> _PROBLEM REQUIREMENTS_
Going through the entries below, work out how many lines have the string "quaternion" in them. Give the number and nothing more.

************

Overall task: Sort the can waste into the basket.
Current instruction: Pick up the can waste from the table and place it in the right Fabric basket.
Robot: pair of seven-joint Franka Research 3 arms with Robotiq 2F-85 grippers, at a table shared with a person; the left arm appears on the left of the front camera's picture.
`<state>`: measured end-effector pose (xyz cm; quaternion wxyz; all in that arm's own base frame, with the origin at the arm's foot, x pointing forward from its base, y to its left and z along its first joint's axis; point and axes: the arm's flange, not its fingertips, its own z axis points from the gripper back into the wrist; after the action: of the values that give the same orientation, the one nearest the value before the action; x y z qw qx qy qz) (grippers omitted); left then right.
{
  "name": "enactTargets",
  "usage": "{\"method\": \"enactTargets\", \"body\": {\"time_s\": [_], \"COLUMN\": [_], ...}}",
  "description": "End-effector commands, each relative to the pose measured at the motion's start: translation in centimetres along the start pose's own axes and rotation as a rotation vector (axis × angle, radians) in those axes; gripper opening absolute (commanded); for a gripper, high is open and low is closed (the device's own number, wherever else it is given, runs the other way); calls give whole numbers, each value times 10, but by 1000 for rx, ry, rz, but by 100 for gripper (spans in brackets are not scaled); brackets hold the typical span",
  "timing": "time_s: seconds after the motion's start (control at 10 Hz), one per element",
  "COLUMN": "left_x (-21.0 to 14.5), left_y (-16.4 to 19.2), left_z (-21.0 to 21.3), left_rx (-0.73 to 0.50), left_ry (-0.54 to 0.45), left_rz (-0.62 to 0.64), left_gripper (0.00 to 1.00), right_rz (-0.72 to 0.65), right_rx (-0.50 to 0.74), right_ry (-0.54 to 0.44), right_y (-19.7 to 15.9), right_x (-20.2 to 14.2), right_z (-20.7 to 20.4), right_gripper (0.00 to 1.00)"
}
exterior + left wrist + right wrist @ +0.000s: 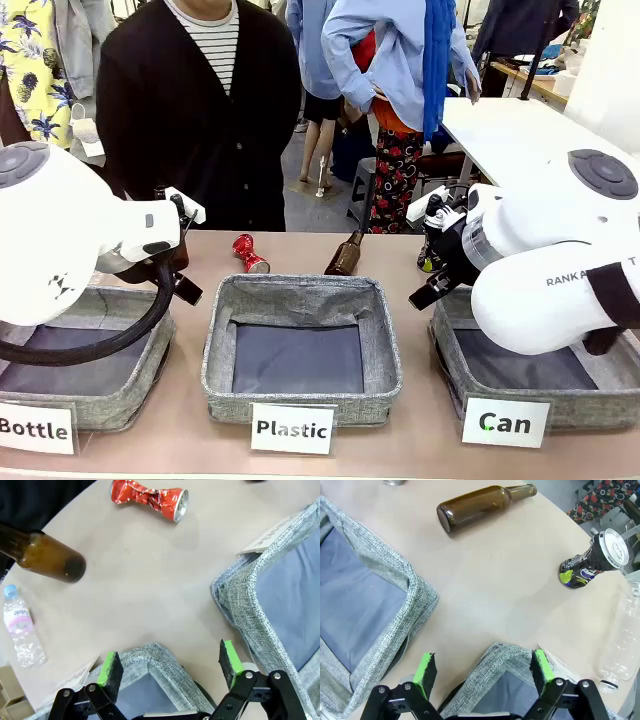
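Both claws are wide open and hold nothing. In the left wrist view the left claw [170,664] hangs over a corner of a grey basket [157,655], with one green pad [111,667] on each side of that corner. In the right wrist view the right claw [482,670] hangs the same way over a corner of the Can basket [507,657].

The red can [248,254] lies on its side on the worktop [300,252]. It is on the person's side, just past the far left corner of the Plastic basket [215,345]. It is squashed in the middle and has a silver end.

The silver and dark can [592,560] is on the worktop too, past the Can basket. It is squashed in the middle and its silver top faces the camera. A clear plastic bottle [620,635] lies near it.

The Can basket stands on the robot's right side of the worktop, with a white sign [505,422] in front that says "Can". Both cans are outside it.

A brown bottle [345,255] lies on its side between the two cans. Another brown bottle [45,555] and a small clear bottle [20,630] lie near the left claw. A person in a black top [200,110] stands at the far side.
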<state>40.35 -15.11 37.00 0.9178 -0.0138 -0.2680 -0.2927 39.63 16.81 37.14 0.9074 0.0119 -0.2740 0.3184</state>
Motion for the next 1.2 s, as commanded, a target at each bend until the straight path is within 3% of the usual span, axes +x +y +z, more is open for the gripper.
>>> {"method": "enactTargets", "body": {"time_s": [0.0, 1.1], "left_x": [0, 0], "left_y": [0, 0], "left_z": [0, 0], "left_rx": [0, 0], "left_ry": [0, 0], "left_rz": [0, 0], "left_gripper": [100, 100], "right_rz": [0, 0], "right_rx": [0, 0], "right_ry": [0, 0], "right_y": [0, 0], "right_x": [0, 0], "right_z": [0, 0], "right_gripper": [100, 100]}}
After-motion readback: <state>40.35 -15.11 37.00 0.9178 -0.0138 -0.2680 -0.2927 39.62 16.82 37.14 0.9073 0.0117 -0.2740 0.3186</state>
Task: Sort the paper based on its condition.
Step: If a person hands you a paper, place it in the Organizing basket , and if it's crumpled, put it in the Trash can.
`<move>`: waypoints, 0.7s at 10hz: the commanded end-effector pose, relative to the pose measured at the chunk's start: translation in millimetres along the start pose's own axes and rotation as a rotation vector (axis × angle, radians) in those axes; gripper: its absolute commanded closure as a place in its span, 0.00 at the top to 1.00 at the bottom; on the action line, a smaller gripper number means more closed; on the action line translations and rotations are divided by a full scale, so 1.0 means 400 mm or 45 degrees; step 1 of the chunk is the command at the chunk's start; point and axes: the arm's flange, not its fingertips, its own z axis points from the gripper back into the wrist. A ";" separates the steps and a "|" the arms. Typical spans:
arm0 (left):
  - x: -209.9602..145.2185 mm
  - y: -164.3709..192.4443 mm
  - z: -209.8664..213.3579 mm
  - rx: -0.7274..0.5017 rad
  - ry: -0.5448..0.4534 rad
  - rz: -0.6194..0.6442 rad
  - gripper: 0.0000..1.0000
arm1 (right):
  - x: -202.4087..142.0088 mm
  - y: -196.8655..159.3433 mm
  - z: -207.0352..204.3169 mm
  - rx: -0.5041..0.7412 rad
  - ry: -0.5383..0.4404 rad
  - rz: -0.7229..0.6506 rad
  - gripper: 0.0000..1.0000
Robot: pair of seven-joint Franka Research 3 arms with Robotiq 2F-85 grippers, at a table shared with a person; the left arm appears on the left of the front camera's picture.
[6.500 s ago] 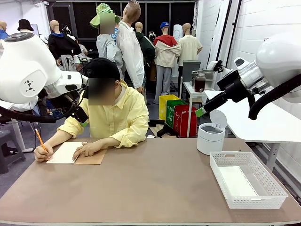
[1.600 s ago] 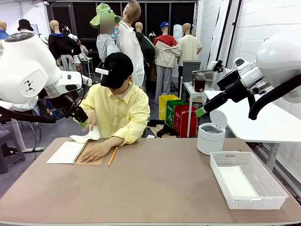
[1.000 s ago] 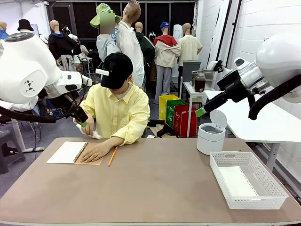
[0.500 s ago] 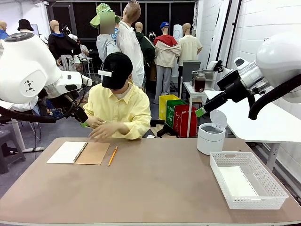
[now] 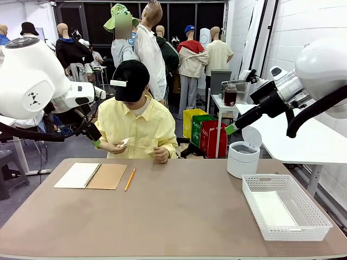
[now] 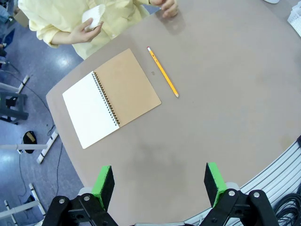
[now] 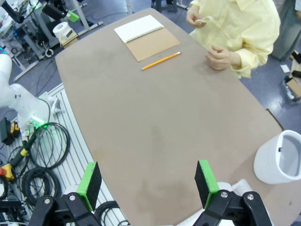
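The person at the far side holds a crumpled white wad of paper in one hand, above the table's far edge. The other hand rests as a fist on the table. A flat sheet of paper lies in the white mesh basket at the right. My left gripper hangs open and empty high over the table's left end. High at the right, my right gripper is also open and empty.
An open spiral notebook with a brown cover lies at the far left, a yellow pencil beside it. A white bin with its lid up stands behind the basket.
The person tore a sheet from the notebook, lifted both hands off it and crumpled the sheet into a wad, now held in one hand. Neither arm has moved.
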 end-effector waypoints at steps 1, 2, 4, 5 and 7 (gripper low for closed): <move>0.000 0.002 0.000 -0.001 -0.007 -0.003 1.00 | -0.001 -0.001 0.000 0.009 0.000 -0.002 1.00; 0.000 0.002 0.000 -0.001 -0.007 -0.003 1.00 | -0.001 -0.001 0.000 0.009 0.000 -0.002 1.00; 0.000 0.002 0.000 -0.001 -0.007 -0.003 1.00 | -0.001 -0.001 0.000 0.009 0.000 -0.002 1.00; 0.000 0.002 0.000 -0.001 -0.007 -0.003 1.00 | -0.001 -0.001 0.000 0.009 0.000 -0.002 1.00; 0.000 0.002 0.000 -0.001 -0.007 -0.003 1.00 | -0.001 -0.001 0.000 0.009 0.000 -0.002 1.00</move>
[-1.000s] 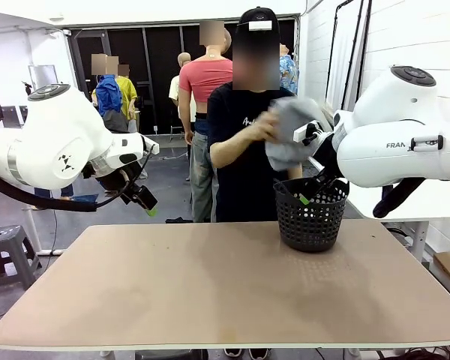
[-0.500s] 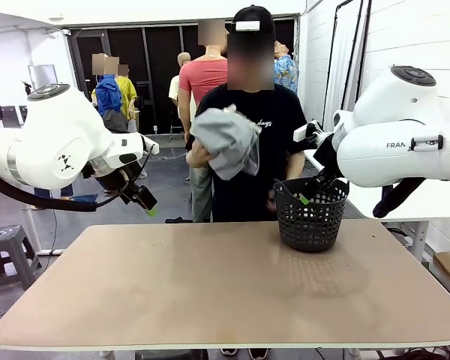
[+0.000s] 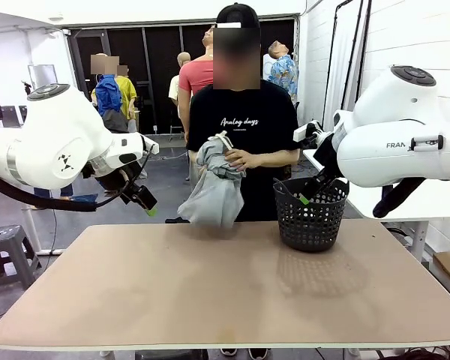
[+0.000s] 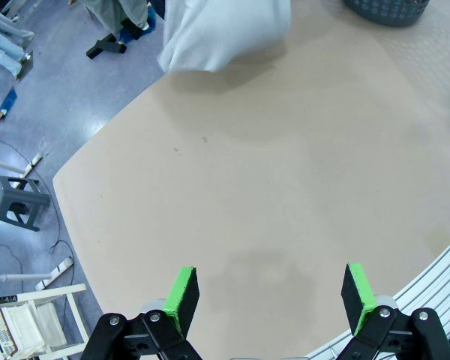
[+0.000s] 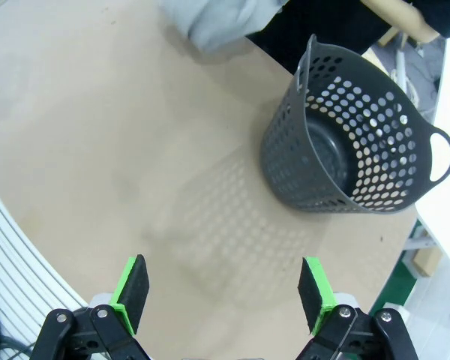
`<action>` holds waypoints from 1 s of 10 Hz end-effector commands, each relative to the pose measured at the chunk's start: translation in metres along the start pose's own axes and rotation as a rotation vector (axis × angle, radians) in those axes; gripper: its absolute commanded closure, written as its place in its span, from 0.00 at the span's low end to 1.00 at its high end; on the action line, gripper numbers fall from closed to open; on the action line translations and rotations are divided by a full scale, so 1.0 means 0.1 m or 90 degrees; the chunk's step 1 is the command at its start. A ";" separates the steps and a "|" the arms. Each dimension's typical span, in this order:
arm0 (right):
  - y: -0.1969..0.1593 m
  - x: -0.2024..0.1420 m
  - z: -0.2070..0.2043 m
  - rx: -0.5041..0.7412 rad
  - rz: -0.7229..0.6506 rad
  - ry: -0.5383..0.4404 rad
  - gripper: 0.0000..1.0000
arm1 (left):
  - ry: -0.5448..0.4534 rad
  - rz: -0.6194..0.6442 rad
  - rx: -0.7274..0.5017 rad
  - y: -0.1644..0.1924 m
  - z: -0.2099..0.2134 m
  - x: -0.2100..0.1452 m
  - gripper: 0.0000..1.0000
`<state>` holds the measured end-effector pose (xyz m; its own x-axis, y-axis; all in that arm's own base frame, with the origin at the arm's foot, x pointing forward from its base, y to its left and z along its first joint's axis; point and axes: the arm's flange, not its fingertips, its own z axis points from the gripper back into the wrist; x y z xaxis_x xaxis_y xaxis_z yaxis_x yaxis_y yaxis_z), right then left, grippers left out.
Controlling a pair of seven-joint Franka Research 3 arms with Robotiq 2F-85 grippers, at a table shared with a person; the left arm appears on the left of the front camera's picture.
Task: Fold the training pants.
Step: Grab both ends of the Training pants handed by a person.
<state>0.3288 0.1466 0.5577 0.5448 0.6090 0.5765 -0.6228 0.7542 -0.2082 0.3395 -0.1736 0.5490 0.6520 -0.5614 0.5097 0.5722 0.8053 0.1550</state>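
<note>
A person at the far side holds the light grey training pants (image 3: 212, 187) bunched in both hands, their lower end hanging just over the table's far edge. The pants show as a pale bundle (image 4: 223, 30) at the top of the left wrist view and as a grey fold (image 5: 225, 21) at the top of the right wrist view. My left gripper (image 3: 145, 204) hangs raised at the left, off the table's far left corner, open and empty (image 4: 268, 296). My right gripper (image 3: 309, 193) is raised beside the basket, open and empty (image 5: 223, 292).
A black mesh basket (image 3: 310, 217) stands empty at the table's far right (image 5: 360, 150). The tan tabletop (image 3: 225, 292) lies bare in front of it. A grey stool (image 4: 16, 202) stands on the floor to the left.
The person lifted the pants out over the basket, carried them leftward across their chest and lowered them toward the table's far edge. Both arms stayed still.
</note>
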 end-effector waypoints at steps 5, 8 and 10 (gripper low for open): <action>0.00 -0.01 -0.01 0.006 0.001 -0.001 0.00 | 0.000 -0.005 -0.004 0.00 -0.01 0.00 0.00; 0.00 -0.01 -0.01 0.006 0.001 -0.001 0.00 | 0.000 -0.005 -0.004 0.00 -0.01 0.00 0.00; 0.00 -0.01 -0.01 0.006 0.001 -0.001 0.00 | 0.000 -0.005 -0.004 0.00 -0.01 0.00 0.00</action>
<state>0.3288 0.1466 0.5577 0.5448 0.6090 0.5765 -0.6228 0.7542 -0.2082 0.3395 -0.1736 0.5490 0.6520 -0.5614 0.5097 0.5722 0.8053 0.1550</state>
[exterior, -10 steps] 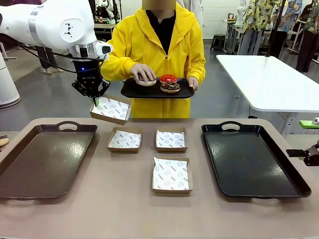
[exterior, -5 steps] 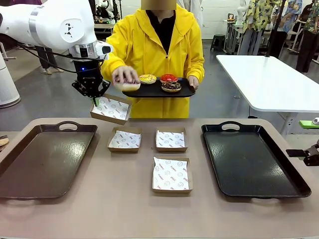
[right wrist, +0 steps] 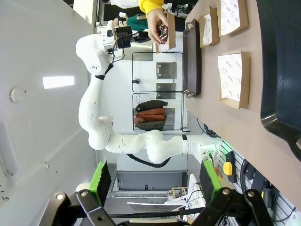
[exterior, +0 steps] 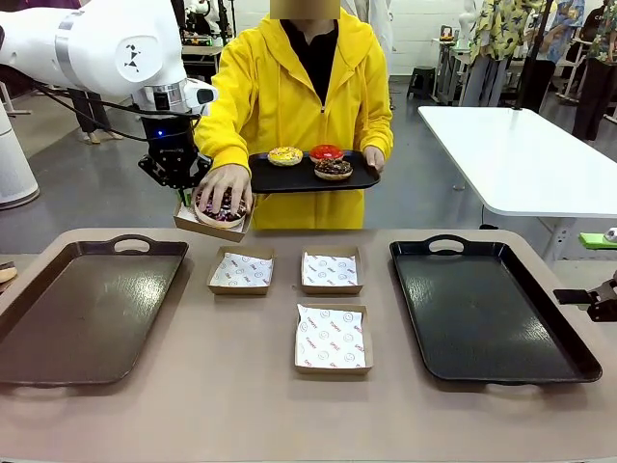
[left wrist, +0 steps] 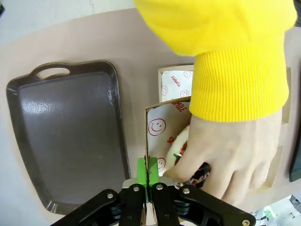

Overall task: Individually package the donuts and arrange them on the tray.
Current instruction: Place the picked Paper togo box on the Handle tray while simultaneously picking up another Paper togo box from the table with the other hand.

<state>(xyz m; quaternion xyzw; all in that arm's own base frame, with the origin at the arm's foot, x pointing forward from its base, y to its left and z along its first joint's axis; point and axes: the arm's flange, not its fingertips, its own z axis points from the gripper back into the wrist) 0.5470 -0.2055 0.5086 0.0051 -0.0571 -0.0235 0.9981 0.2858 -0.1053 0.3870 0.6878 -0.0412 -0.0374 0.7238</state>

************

> _REPLY TO THE TASK_
2